Mark Wilson column: Pagan or Christian eternity?

Next Friday (April 22), over a billion people around the world will commemorate Earth Day. It is the third most widely celebrated secular holiday after New Year’s and International Workers’ Days.

Should churches also join (or lead) in promoting reverent care for God’s wondrous creation? A surprising reason that more won’t is because today’s Christians often hold pagan rather than biblical beliefs concerning eternity.

In the 17th and 18th Century Age of Enlightenment, aspects of Greek philosophy became so integrated into Christianity that it is rarely recognized today. Peter Gay, an Enlightenment historian, characterized it as “the rise of paganism.” C. S. Lewis refers to it as “the great divide” in his writing. The famous modern theologian, N. T. Wright has written and spoken in depth about the effects of Greek philosophy upon Christian theology (see his 2018 Gifford Lectures: History and Eschatology).

Ancient Gnostic Greek philosophers viewed the physical world as “not being our home” and considered humans trapped here in corrupt bodies of flesh yearning to escape. A resurrection of the physical body is the very last thing Gnostic followers of Plato would have hoped for. Pagan Gnostics longed for the human soul to depart its earthly body for an immaterial, transcendent world, or as Christians have come to think of it…heaven.

Dualism is a chief hallmark of paganized Christianity. It sharply disconnects a “bad” physical world from a “virtuous” spiritual one. Dualism’s most pronounced effect upon Christian belief has been to change the meaning of eternal salvation. Today it is generally understood as leaving this corrupt physical world for a perfect spiritual realm (pie in the sky after you die).

Although Christians still use the term resurrection (Lit. to stand up again), most understand it to mean existence in a “spiritualized” heavenly place. However, the Bible inseparably interconnects the spiritual and material worlds. Christians should wonder why God would resurrect our physical bodies if we are subsequently destined to fly away to a heavenly spiritual existence? In fact, scripture does NOT envision this scenario, nor was it the general belief of early Christians.

Having unwittingly drunk deeply from Enlightenment era reasoning, today’s Christian view of eternity generally looks more like something thought up by Plato than Christ. We’ve become Gnostics without realizing it. Christians (including clergy) are almost always dismayed when they are unable to point to a single biblical passage clearly stating that heaven will be the eternal home of the redeemed. Scriptural passages proffered as evidence of a heavenly eternal destiny don’t actually say that. Those invested in escapist eschatology merely infer that they do.

The salvation envisioned by the apostles and early Christians didn’t forecast escape from the beautiful world God gave humans dominion over. Their outlook anticipated renewal and perfection of the presently fallen world. It portended human physical resurrection, like that of Jesus. “The Word became flesh,” FOREVER!
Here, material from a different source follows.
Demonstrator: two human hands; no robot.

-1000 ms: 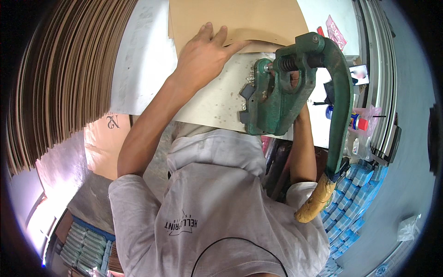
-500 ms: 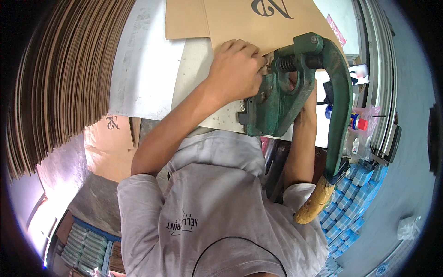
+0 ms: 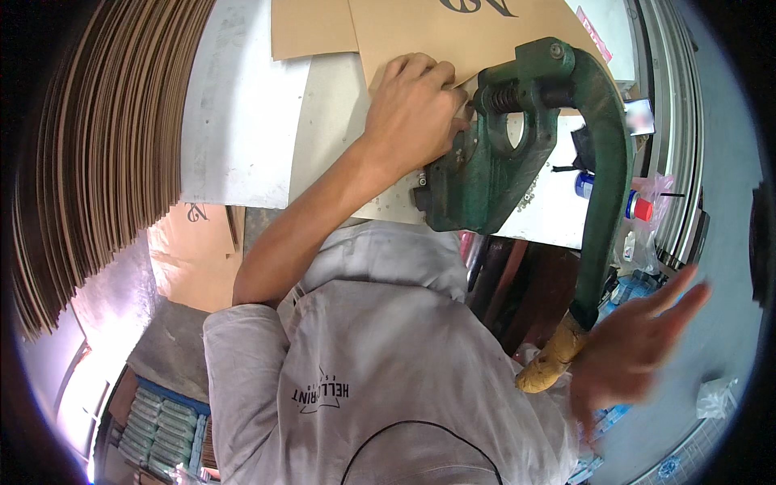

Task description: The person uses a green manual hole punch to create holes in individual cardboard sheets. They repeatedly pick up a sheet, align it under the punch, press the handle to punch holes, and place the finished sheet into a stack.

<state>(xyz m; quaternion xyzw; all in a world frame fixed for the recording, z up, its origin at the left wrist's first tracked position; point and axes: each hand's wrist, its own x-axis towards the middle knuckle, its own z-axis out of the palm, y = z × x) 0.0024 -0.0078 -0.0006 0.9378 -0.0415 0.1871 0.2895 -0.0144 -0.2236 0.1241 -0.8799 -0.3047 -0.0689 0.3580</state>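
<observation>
Where the left hand (image 3: 416, 105) meets the card (image 3: 477, 32), its fingers (image 3: 420, 69) curl down and press the brown sheet's lower corner against the press (image 3: 493, 162), with nothing enclosed in them. The card lies flat on the white table (image 3: 242, 121), its corner tucked under the head of the green cast-iron press, and a second card (image 3: 311, 28) lies just beside it to the left. The right hand (image 3: 638, 343), blurred, hangs open with fingers (image 3: 683, 295) spread, beside but not gripping the tan-wrapped handle (image 3: 554, 360) at the low end of the press's long curved lever (image 3: 606, 186). Small bottles (image 3: 638, 206) stand on the table right of the press. A tall stack of cards (image 3: 105, 153) on edge fills the left side.
</observation>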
Scripture predicts redemption of the entire created order, humans along with everything else. God’s saving work won’t be confined merely to preserving humanity’s immaterial souls (God saves “wholes,” not just souls). “Everything” created by God is destined to be remade “very good.”

For Centuries, Christians believed their eternal inheritance would involve a future renewal of the earth (and all of creation), forever setting it free from corruption and death (Matt. 25:34). Physical human bodies, reanimated by the Holy Spirit will be resurrected and made suitable for eternal life with Jesus on a newly perfected earth, as God himself comes to dwell with us (Rev. 21: 1-5). Jesus calls this “the renewal of all things” (Matt. 19:28). Peter refers to it as “the period of restoration of all things, spoken of by God through his holy prophets since ancient time” (Acts 3:21). Churches taught this for millennia.

That God will one day put “all” of his creation to rights is the bedrock of Christian faith. In spite of what the “end of times” religious industrial complex hopes you will believe, the Bible teaches that God doesn’t plan to abandon his beloved creation. He’s going to renew it, to restore it, to fill it with new joy and purpose and delight, and remove everything corruptible from it.

The last book of the Bible (Revelation) doesn’t end with the company of the saved ascending into heaven. Rather, John prophesies of God bringing the heavenly city New Jerusalem down to join the renewed earth. Biblical salvation consists of reconciling all things on earth and heaven back to their creator (Col. 1:20). Christians shouldn’t expect to escape to heaven, but rather, to be physically resurrected to experience eternal life in God’s renewed creation.

So why aren’t churches leading the world in earth-care activities (the point of this article)? Because when Christians believe their eternal destiny involves vacating a doomed earth, they usually exhibit little interest in caring for God’s beautiful creation. Better to take and use what you can, while you’re here before being lofted away to an eternal, ghostly existence.

Despite this widespread misunderstanding, the Bible forecasts an optimistic eternal future for God’s creation. It envisions a regenerative, restorative hereafter wherein redeemed humanity’s benevolent dominion will result in the wondrous perfection God always intended for his creation. That hopeful promise of new creation burst from the tomb with Jesus on Easter morning!